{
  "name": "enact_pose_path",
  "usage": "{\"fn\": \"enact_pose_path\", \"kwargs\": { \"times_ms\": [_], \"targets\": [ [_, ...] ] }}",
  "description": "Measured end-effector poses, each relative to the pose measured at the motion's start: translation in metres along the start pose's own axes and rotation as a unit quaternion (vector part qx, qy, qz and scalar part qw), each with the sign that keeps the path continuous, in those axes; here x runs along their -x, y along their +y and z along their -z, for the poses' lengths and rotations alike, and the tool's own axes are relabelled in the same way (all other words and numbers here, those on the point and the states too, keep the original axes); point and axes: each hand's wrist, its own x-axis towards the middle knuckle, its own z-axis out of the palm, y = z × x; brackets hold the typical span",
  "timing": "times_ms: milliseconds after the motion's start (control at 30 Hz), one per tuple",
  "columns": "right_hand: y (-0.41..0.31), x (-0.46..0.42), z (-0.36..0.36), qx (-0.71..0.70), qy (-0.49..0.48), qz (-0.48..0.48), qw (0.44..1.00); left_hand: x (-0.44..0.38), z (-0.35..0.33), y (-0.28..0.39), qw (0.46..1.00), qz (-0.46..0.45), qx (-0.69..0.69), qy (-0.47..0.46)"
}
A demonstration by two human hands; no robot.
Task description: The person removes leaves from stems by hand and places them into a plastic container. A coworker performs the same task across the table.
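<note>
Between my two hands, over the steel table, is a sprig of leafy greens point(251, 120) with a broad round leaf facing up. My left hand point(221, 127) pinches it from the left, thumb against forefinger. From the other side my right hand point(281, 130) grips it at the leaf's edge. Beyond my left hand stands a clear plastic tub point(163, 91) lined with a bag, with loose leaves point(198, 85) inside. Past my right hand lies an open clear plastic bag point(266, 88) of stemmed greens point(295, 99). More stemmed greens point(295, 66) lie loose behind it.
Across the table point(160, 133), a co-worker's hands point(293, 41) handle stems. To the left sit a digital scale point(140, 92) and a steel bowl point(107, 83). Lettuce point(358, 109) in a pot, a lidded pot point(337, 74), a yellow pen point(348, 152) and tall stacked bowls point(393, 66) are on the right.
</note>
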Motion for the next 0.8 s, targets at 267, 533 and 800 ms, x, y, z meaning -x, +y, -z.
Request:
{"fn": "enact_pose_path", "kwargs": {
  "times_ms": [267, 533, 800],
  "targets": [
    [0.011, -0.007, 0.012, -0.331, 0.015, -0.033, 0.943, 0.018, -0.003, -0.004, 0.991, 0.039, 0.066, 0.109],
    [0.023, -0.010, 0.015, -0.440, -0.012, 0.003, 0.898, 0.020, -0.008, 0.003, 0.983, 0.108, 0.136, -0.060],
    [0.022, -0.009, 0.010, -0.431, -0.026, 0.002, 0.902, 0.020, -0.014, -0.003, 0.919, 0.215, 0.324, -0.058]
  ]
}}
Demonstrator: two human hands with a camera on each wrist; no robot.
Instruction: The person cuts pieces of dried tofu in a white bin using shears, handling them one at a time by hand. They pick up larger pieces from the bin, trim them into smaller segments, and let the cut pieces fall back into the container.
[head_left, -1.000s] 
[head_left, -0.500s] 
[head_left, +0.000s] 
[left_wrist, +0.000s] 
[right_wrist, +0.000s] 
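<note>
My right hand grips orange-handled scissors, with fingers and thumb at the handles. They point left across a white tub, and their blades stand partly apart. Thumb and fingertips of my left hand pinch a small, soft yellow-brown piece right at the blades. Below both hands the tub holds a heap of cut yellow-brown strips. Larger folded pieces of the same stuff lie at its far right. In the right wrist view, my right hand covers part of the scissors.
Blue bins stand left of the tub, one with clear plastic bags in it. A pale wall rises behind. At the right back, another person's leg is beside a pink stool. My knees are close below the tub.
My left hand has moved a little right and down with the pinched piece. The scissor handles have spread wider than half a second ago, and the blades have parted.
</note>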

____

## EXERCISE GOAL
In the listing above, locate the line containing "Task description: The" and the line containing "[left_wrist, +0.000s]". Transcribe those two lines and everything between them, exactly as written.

## RESPONSE TO THE EXERCISE
Task description: The person removes leaves from stems by hand and places them into a plastic container. A coworker performs the same task across the table.
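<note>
Between my two hands, over the steel table, is a sprig of leafy greens point(251, 120) with a broad round leaf facing up. My left hand point(221, 127) pinches it from the left, thumb against forefinger. From the other side my right hand point(281, 130) grips it at the leaf's edge. Beyond my left hand stands a clear plastic tub point(163, 91) lined with a bag, with loose leaves point(198, 85) inside. Past my right hand lies an open clear plastic bag point(266, 88) of stemmed greens point(295, 99). More stemmed greens point(295, 66) lie loose behind it.
Across the table point(160, 133), a co-worker's hands point(293, 41) handle stems. To the left sit a digital scale point(140, 92) and a steel bowl point(107, 83). Lettuce point(358, 109) in a pot, a lidded pot point(337, 74), a yellow pen point(348, 152) and tall stacked bowls point(393, 66) are on the right.
</note>
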Motion for the next 0.8 s, targets at 267, 533 and 800 ms, x, y, z meaning -x, +y, -z.
Request:
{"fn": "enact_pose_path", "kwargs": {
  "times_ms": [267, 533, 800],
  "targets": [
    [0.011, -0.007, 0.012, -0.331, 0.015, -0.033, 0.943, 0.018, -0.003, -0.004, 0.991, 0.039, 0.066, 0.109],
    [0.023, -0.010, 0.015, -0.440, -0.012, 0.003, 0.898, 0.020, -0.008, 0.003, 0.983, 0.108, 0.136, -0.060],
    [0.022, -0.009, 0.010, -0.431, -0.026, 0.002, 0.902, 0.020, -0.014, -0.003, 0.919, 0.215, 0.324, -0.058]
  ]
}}
Demonstrator: two human hands with a camera on each wrist; no robot.
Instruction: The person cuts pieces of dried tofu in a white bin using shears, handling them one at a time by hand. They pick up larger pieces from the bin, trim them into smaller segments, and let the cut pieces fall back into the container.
[head_left, -1.000s] 
[head_left, -0.500s] 
[head_left, +0.000s] 
[left_wrist, +0.000s] 

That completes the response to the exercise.